Pensò poi di essersi sbagliata. Le sembrava di non sapere più nulla. Tutto, dentro e fuori di lei, stava abbandonandola. Si sentì perduta, sbattuta a caso in abissi indefinibili, e quasi con gioia arrivando alla Croce Rossa scorse quel brav’uomo di Homais che sorvegliava il carico di una grossa scatola piena di medicinali sulla Rondine, reggendo con una mano un fazzoletto contenente sei gallette per la moglie.

Alla signora Homais piacevano molto questi panini compatti, fatti come un turbante, che si mangiano in quaresima con il burro salato: ultimi superstiti dei cibi medievali risalenti forse al secolo delle crociate e dei quali un tempo i robusti Normanni si rimpinzavano, illudendosi forse di vedere sulla tavola, alla luce delle torce gialle, fra le brocche di vino dolce aromatizzato con la cannella, e i giganteschi salumi, le teste dei saraceni da divorare. La moglie dello speziale li sgranocchiava come loro, a dispetto della pessima dentatura, e così, Homais, tutte le volte che faceva un viaggio in città, non mancava mai di portargliene acquistandoli sempre da uno specialista di Rue Massacre.

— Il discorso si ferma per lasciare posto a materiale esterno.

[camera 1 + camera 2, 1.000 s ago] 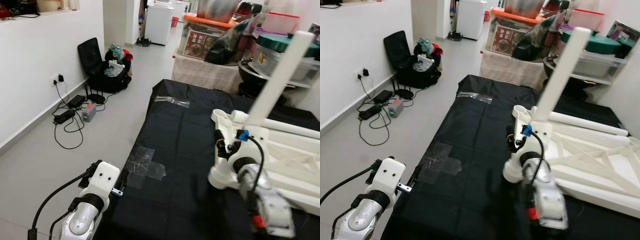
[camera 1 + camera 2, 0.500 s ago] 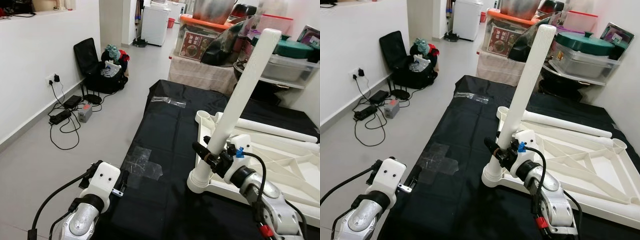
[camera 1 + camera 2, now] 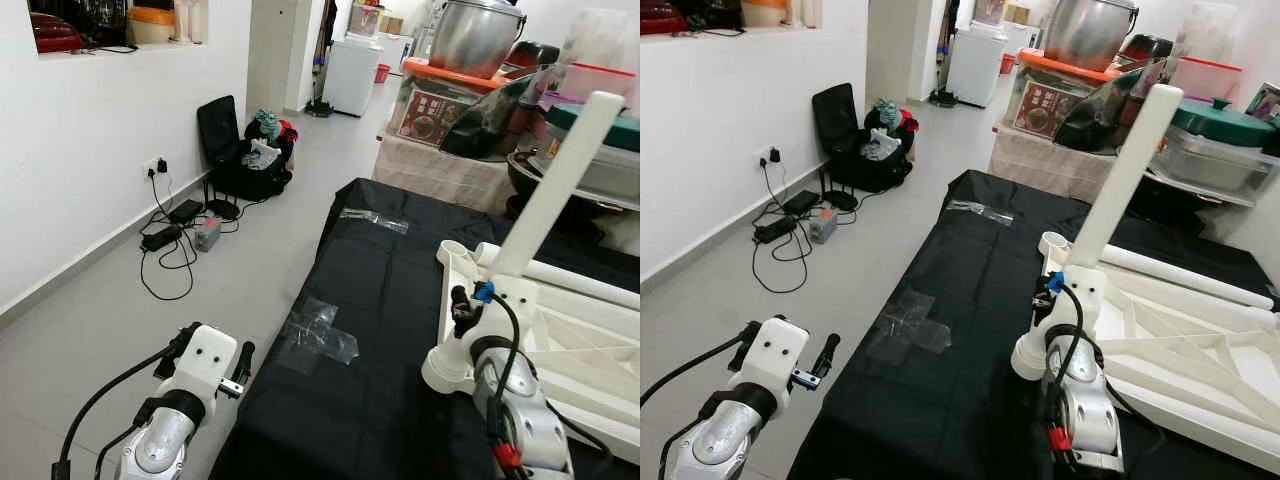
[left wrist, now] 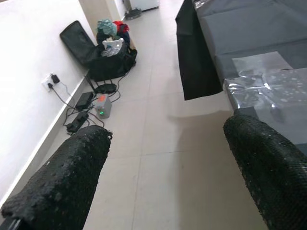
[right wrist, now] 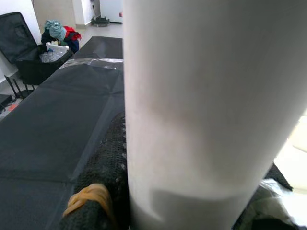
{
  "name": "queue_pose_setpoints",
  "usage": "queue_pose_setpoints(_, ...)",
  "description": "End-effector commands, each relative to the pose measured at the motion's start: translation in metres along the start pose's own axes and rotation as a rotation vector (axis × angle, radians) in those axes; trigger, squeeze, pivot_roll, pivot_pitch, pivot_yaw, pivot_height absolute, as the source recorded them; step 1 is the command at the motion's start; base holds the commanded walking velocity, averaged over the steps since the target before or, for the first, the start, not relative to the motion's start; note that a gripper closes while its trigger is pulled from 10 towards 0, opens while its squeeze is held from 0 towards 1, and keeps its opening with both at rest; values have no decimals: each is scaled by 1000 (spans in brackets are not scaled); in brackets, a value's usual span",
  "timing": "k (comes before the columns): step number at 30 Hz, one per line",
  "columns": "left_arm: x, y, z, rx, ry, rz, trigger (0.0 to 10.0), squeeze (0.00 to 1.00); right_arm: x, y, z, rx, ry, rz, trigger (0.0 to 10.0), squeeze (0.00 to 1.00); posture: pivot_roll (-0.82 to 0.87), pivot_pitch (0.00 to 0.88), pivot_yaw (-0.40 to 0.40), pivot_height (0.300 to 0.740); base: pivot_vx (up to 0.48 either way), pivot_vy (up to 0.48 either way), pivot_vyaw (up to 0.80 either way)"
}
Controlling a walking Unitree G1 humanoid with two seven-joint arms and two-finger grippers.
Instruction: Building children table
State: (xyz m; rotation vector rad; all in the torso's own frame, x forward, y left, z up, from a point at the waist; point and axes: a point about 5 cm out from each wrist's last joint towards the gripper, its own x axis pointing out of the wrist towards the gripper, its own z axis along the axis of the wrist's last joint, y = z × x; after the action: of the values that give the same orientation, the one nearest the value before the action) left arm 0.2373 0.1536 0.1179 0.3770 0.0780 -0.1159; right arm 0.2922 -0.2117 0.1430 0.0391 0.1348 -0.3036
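1. A white table leg (image 3: 1127,170) is standing tilted in a corner socket of the upturned white table frame (image 3: 1180,345), which is lying on the black cloth (image 3: 960,290).
2. The right gripper (image 3: 1052,300) is clenching the leg near its base.
3. The left gripper (image 4: 168,158) is hanging released over the floor (image 3: 120,300), beside the cloth's edge.

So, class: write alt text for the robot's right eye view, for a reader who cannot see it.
The right gripper grips a tilted white table leg at a corner of the upturned white table frame lying on a black cloth. The left gripper hangs open over the grey floor.
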Motion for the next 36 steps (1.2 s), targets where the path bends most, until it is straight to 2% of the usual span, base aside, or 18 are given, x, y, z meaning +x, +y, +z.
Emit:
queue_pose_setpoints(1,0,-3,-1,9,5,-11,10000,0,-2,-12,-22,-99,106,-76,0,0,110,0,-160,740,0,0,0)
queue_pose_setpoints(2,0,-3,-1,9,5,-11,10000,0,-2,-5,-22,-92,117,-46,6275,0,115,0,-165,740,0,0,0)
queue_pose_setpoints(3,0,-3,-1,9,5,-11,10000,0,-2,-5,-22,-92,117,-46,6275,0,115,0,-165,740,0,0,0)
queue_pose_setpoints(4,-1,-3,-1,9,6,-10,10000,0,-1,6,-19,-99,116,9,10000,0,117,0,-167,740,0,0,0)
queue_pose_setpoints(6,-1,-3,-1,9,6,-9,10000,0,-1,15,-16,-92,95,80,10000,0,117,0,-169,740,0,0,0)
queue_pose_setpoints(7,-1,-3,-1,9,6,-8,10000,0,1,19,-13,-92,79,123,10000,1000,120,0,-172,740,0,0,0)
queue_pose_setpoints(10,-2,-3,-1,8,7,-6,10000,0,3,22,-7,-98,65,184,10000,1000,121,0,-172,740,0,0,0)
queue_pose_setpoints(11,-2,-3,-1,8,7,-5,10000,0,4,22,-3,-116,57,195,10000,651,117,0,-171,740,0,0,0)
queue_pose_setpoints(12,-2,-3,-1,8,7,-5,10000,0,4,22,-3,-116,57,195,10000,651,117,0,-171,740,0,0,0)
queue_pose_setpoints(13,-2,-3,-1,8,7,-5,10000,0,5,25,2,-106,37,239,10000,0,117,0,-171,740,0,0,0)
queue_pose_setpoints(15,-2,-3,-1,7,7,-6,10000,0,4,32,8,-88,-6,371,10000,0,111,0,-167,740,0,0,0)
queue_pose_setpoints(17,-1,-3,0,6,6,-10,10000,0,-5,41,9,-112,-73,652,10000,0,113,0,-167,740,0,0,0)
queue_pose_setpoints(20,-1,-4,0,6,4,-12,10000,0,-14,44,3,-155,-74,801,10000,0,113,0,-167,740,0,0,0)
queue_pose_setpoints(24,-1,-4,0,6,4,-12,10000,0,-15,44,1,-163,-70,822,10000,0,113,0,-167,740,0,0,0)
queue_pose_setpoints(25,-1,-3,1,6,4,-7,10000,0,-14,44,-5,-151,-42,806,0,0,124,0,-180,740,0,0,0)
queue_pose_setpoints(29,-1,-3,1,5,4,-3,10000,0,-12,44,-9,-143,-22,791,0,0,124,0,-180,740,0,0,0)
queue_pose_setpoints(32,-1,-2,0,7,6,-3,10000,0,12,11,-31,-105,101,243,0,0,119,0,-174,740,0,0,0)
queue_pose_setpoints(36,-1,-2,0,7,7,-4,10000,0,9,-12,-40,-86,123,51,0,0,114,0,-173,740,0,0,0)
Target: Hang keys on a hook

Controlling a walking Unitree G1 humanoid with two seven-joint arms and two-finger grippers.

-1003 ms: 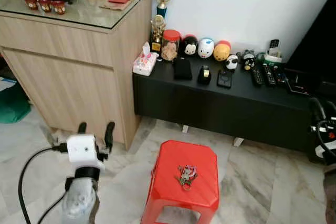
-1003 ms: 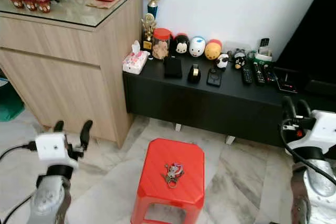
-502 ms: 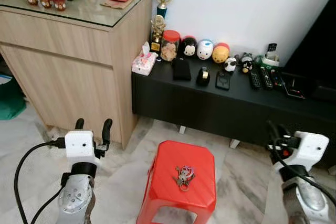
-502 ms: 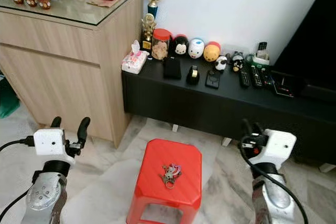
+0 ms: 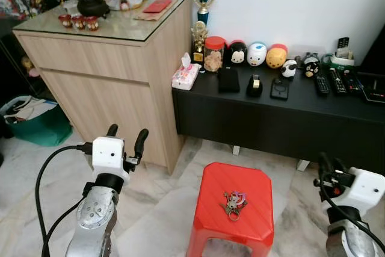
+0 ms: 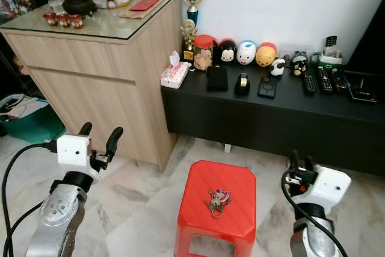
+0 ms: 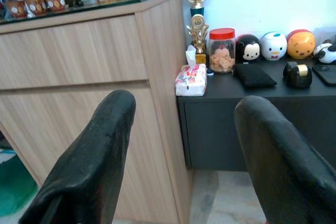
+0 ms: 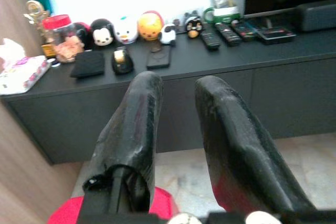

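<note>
Two grippers are up in front of the robot and neither is holding anything. The keys point(image 5: 233, 201) are sitting on top of the red stool point(image 5: 208, 214), roughly in the middle of its seat, so the stool is the landmark to work from.

The left gripper point(image 5: 126, 138) hangs off to the stool's left, near the wooden cabinet point(image 5: 108, 70), with its two black fingers spread wide and empty. The right gripper point(image 6: 299, 162) is off the stool's right side, just beside its edge, fingers parted by a narrower gap, also empty. Both point away toward the wall rather than down at the seat.

The relation that matters: the keys lie between the two arms, lower than both grippers, and the right one looks clearly nearer. From the right gripper they're inward and down; in the right wrist view a bit of the stool's red shows beneath the fingers, so the fingers are aimed over the seat at the black TV bench point(image 5: 325, 124), not at the keys. It'd likely need to tip down and swing inward.

The keys themselves are a small bunched-up cluster, greyish metal with pinkish or reddish bits, probably a tag or ring. It's a loose heap, so no obvious long axis, and it's too small to pick out single keys.

No hook stands out anywhere in these views.
</note>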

«Felice di vederla» disse ora, offrendo la mano a Emma per aiutarla a salire sulla Rondine.

Appese il fagottino dei panini alla bacchetta della reticella e rimase a capo scoperto e a braccia conserte in un atteggiamento pensoso e napoleonico.

Ma quando, come al solito, ai piedi della salita, incontrarono il cieco, esclamò:

«Non riesco a capire come le autorità possano tollerare ancora simili speculazioni! Dovrebbero rinchiudere questo infelice e costringerlo a un lavoro qualsiasi! Il Progresso, parola d’onore, va a passo di lumaca. Siamo ancora in piena barbarie».

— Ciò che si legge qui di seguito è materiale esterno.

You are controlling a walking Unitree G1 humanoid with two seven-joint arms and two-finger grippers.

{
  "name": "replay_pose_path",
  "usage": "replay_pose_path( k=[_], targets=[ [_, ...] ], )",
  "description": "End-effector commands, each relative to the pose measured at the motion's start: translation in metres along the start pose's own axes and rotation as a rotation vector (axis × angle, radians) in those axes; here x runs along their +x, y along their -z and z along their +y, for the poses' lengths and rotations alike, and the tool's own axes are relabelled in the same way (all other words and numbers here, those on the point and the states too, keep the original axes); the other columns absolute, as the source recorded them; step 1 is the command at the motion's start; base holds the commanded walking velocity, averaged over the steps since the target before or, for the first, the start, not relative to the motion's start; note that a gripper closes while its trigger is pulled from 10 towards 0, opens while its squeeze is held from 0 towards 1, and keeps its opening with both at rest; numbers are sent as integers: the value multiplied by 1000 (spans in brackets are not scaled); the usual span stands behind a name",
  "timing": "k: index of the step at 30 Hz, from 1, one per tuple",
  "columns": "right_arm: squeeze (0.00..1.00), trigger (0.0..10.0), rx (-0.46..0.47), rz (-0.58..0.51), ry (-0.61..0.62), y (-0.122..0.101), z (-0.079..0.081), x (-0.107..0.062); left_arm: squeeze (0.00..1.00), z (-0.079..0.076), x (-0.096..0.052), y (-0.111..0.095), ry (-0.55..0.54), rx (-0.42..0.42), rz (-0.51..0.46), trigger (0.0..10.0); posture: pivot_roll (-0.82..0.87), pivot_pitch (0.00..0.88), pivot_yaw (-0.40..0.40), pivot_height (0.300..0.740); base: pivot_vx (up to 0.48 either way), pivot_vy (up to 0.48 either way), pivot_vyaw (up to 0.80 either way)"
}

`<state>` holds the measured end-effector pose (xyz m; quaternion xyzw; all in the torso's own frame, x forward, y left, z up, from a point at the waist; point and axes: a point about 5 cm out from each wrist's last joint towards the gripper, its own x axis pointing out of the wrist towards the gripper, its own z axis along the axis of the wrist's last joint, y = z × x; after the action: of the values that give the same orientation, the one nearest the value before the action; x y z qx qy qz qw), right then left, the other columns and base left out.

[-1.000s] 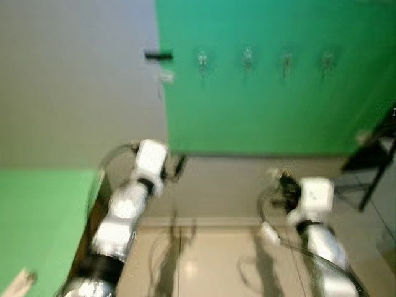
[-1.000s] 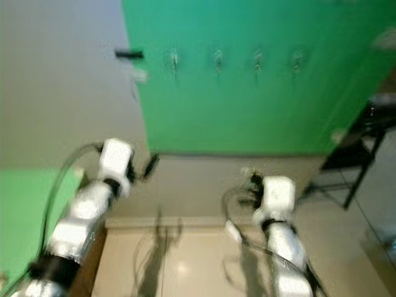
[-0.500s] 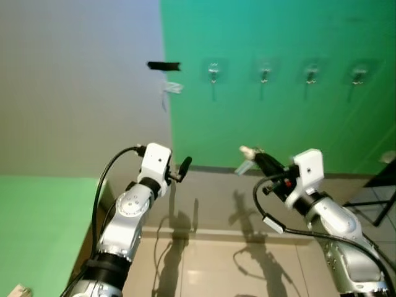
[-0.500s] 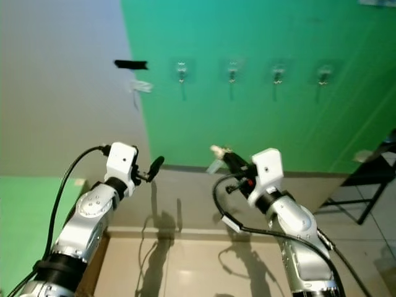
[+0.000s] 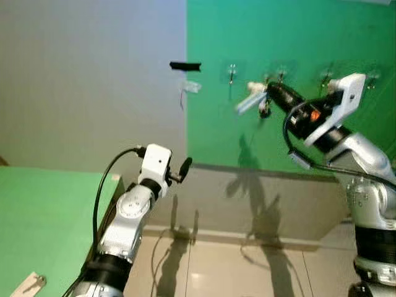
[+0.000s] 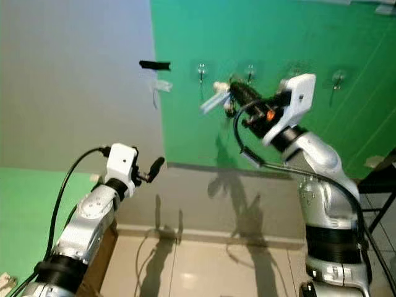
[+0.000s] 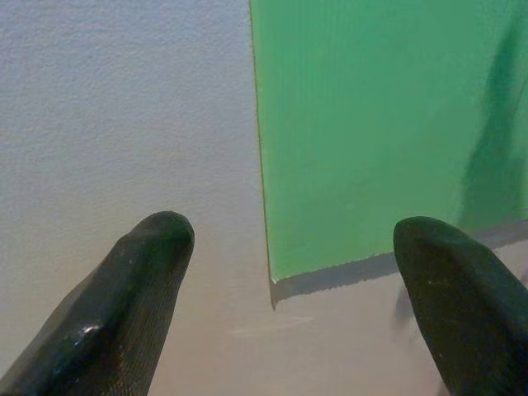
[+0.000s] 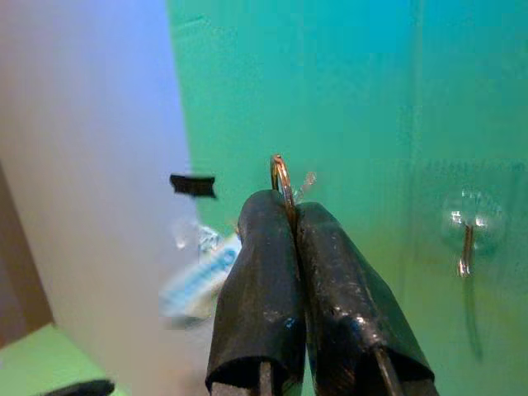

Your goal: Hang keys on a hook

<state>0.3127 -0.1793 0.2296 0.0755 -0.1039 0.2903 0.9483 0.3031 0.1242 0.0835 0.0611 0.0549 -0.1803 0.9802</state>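
Observation:
My right gripper [image 5: 271,93] is raised to the green wall, its fingers [image 8: 272,272] pressed shut on a metal key ring [image 8: 280,175]. A white tag [image 5: 247,99] hangs from the ring toward the left. The gripper's tip sits between the first clear hook [image 5: 231,72] and the second hook [image 5: 281,74], a little below them; whether it touches the wall I cannot tell. In the right wrist view one hook [image 8: 467,241] lies beside the fingers, apart from the ring. My left gripper [image 5: 184,168] is held low and open, pointing at the wall's lower part.
Two more hooks [image 5: 326,77] continue the row to the right. A black tape strip [image 5: 185,65] and a white scrap [image 5: 192,86] mark the grey wall's edge. A green surface [image 5: 43,216] lies lower left; a black frame [image 6: 380,173] stands far right.
My right arm has risen from waist height up to the row of hooks, carrying the key ring and tag. The camera has shifted; the left arm holds its pose.

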Motion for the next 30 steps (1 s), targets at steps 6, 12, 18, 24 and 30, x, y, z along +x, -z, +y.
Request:
replay_pose_path(
  k=[6,12,18,24,30],
  targets=[
    [0,0,80,-2,44,4,-11,7,0,0,-1,-3,0,8,-15,10000,-67,0,9,740,0,0,0],
    [0,0,174,-18,89,8,-22,12,0,0,-1,-3,-2,6,-17,10000,-61,0,5,740,0,0,0],
    [0,0,209,-23,96,10,-24,11,0,0,-3,-2,-7,6,-14,10000,-57,0,0,740,0,0,0],
    [0,0,252,-24,116,14,-27,7,0,-1,-4,-2,-3,5,-11,10000,-60,0,0,740,0,0,0],
    [0,0,289,-34,139,15,-31,4,0,-2,-4,-1,2,6,-8,10000,-63,0,2,740,0,0,0]
  ],
)
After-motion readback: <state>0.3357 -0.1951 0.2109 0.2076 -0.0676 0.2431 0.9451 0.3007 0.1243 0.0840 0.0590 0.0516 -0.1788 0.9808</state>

Il cieco tendeva il cappello, che ballonzolava di fianco alla portiera, come una tasca di tappezzeria schiodata.

«Ecco un esempio di scrofolosi» disse il farmacista.

Per quanto conoscesse questo povero diavolo, finse di vederlo per la prima volta, mormorò parole come cornea, cornea opaca, sclerotica, facies, poi gli domandò in tono paterno:

«È molto tempo, amico mio, che soffri di questa spaventosa infermità? Invece di ubriacarti all’osteria, faresti meglio a seguire un regime».

Gli suggerì di bere del buon vino, della buona birra, di mangiare carni arrostite. Il cieco continuava la sua canzone: sembrava quasi un idiota. Alla fine Homais aprì il borsellino.

«Tieni, eccoti un soldo, dammi due centesimi di resto: e non dimenticarti i miei consigli, ti troverai contento.»

Hivert si permise di esprimere qualche dubbio, a voce alta, sulla loro efficacia. Ma lo speziale affermò che lo avrebbe guarito lui stesso, con una pomata antiflogistica di sua invenzione, e diede al mendicante il proprio indirizzo.

«Signor Homais, vicino al mercato; sono abbastanza noto.»

«Bene,» disse Hivert «invece di pagare, ci farai vedere una delle tue rappresentazioni.»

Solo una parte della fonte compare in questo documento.